In the second and third embodiments of the decision tree generating means 5, the "weight" given to the case may not be an integer. It should be noted that even in this case, there is no hindrance to the calculation of entropy gain.
In the entropy calculation, for a set of cases, the number of cases (total weight) in the entire case stack is n, the number of cases belonging to a certain class (total weight) is k, and − (k / n) log It is necessary to calculate (k / n). This calculation need not be an integer for k or n. Therefore, there is no problem in calculating the entropy gain even for the case set having a real number weight.

[0064]

As described above, according to the present invention,
Knowledge that cannot be learned only from cases can be given as background knowledge, and knowledge that matches both cases and background knowledge can be newly learned. Further, even if the learning cannot be done only from the cases, the knowledge learning can be done from the few cases.

Further, according to the present invention, high-speed learning proportional to the number of cases is possible, and even when the actual cases and the background knowledge are inconsistent, the knowledge obtained by integrating both pieces of information according to a predetermined weight is obtained. You can learn.

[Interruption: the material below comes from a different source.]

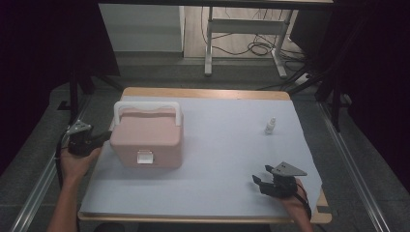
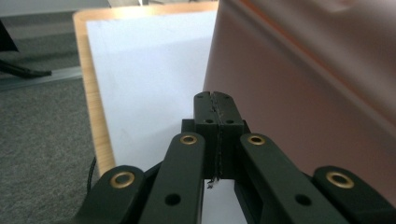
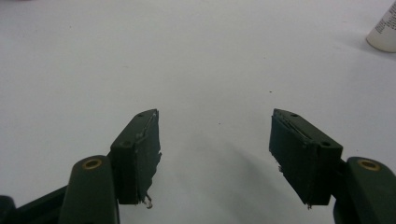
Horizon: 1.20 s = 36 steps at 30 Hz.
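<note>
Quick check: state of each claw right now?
Left claw: closed, empty, beside the pink box.
Right claw: open, empty, over the white sheet.

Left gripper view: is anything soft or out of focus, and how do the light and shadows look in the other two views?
Left gripper view: the pink box is blurred up close, while the shut left gripper is sharper. Right gripper view: even light, a soft shadow under the open right gripper. High view: dark surroundings, the white sheet is evenly lit without glare.
</note>
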Tool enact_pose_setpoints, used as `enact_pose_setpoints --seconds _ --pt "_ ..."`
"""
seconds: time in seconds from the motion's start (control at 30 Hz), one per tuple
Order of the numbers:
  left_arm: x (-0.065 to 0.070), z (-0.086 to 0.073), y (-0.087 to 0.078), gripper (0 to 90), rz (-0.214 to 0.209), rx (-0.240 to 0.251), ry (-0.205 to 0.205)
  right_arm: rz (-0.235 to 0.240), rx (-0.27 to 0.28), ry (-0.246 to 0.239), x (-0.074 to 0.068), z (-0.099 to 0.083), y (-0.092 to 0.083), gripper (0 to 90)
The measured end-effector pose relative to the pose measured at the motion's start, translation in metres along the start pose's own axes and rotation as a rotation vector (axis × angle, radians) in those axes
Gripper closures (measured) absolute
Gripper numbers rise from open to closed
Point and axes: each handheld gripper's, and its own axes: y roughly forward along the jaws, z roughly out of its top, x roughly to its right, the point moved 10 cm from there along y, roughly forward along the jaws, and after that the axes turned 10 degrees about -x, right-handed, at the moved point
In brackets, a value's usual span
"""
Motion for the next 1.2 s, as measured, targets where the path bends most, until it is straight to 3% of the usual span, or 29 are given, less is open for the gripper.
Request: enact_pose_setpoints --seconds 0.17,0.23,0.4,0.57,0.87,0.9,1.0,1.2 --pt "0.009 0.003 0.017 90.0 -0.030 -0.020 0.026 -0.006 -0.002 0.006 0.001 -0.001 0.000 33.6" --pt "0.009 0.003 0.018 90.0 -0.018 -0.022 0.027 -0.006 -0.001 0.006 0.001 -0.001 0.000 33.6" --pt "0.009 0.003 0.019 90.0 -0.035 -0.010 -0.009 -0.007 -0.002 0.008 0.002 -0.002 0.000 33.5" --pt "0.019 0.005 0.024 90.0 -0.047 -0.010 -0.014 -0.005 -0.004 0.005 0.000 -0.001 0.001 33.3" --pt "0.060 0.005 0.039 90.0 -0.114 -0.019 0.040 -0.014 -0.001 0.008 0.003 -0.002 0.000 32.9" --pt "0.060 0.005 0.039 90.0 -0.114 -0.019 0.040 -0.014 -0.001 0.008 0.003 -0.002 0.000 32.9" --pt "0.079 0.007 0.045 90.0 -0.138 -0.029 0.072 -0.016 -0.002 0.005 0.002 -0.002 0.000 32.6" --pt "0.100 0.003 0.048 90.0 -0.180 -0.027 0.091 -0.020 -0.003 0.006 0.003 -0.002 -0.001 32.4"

[Brief description of drawings]

FIG. 1 is a block diagram showing a configuration of a modified knowledge learning device according to an embodiment of the present invention.

FIG. 2 is a diagram showing an example of a conventional technique expressed in a decision tree format.

FIG. 3 is a diagram showing an image of area division.

[Explanation of symbols]

 1 Modified Knowledge Learning Device 2 Actual Case Set 3 Background Knowledge 4 Case Conversion Means 5 Decision Tree Generation Means

Claims (1)

[Claims] 1. A real case set including a plurality of real cases each including a set of attribute values and one class determined in correspondence with the set of attribute values, and a class for determining the class of the case from the attribute values. A background knowledge given in the form of conditions, rules, a decision tree, etc., case conversion means for forming a training case set by combining the temporary case and the actual case reflecting the background knowledge, and inputting the training case set As an example, when the case set is divided by collecting the same values of the attribute for each attribute, the attribute with the largest decrease in the index indicating the randomness of the case set is the division attribute, and the division attribute is the node. And a decision tree generating means for generating a decision tree recursively.